In the new study, the researchers wanted to know: How does adversity early in life ultimately lead to premature death, even years later? One hypothesis is that trauma survivors often grow up to have troubled relationships as adults, and the resulting lack of social support, in turn, is what cuts their life short. But the new findings paint a different picture of the causal pathway involved in baboons and offer some hope.


In the study, the researchers looked at how early life experiences and adult social connections affected long-term survival in 199 female baboons that were closely monitored at Amboseli between 1983 and 2019.


Baboons don't grow up in broken or dysfunctional homes per se, but they're no strangers to hardship. For each female, the team tallied up her exposure to six potential sources of early adversity. They looked at whether she had a low-ranking or socially isolated mother, or whether her mother died before she reached maturity. They also noted whether she was born in a drought year, born into a large group, or had a sibling close in age, which could mean more competition for resources or maternal attention.


The results show that, for baboons growing up in the semi-arid and unpredictable landscape of Amboseli, stressful experiences are common. Of the baboons in the study, 75 percent suffered through at least one stressor, and 33 percent had two or more.


The analyses also confirmed previous findings that the higher a female's tally of hardships, the shorter her lifespan. But this was not just because baboons who experienced more upheaval early in life were more socially isolated as adults, which they were, Alberts said.


Rather, the researchers were able to show that 90% of the dip in survival was due to the direct effects of early adversity, and not to the weakened social bonds that they inevitably experience in adulthood.


The effects add up. Each additional hardship translated to 1.4 years of life lost, no matter how strong or weak their bonds with other baboons. Baboons who went through four bad experiences growing up died nearly 5.6 years earlier than those who faced none -- a big drop given that the average female baboon only lives to about 18.


But this doesn't mean baboons with an unfortunate start in life are sentenced to a life cut short. "Females who have bad early lives are not doomed," said first author Elizabeth Lange, assistant professor at SUNY Oswego. Far from it. The researchers also discovered that baboons who formed stronger social bonds -- measured as how often they groomed with their closest friends -- added 2.2 years to their lives, no matter what they had faced when they were younger.
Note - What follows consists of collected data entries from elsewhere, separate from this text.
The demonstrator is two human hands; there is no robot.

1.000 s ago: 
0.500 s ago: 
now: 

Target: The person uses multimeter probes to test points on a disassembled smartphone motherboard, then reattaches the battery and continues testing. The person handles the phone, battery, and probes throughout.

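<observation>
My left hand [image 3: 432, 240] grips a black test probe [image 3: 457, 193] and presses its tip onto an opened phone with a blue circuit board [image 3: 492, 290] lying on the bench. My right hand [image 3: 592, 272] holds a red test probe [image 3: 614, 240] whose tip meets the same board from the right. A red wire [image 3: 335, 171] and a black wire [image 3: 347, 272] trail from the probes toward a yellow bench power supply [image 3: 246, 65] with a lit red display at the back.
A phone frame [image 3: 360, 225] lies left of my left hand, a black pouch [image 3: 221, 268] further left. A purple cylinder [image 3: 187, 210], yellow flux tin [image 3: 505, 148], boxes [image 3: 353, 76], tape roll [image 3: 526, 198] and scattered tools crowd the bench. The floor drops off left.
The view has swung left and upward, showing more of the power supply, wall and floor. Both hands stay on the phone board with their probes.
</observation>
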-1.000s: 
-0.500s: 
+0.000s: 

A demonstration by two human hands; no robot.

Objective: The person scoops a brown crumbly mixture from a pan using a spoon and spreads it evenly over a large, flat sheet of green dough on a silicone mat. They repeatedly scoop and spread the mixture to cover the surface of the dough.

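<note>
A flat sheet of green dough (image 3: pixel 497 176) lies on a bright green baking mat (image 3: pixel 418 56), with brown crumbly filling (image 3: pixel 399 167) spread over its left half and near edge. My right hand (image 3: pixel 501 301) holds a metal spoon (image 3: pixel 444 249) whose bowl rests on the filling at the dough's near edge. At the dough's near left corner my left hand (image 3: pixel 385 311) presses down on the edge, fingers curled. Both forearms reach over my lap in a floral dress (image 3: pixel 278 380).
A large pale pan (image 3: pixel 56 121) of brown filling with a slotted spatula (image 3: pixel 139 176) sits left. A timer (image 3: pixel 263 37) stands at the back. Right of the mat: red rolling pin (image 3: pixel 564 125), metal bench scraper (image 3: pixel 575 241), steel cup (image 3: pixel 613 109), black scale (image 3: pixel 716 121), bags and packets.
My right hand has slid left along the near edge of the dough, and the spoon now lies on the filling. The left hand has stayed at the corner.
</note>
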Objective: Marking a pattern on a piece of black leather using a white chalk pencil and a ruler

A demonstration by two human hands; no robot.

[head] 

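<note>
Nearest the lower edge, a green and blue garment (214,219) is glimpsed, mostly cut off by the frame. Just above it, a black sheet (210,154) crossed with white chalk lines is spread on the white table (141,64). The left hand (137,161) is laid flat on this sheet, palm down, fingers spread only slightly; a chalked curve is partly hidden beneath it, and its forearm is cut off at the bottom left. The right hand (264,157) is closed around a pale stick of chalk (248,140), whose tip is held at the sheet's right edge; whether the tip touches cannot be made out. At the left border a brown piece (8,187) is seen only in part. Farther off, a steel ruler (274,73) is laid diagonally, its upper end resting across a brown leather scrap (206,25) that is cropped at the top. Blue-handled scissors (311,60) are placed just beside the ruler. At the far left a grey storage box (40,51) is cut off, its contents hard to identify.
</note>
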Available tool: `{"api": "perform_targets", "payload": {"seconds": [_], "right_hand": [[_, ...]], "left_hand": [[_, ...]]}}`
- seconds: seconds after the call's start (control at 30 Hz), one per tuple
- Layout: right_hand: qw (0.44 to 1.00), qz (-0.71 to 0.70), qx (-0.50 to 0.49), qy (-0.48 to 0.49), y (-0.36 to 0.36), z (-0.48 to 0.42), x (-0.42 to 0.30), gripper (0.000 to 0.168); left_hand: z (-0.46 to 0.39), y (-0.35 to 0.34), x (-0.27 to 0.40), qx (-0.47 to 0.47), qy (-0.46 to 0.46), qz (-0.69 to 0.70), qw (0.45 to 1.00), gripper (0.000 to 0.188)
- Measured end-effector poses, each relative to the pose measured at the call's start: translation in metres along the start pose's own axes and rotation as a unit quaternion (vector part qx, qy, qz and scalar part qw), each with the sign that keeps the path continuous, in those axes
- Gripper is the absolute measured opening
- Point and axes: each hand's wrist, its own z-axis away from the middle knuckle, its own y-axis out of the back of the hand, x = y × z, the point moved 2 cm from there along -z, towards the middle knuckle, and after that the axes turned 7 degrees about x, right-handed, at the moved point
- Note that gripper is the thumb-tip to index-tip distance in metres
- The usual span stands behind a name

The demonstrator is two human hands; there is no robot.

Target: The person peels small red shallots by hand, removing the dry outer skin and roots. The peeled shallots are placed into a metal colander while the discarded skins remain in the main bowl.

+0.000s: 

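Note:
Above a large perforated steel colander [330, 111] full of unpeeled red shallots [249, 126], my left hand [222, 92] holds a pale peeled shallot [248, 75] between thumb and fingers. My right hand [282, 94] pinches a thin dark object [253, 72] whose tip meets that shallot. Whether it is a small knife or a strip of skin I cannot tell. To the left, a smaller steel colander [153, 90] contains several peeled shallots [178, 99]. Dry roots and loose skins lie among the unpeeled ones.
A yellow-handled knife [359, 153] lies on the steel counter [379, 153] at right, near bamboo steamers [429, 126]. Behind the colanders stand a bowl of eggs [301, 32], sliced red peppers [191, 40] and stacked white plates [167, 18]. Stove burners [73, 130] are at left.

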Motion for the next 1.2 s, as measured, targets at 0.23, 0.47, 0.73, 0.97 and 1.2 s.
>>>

Baboons whose mothers died before they reached maturity, but then forged strong friendships in adulthood, were best able to bounce back. The flip side is also true, Alberts said. "Strong social bonds can mitigate the effects of early life adversity, but conversely, weak social bonds can magnify it." Researchers can't say yet if the results are generalizable to humans. But if so, the researchers say, it suggests that early intervention isn't the only effective way to overcome the effects of childhood trauma.


"We found that both early life adversity and adult social interactions affect survival independently," Lange said. "That means that interventions that occur throughout the lifespan could improve survival." In other words, focusing on adults, particularly their ability to build and maintain relationships, can help too. "If you did have early life adversity, whatever you do, try to make friends," Alberts said.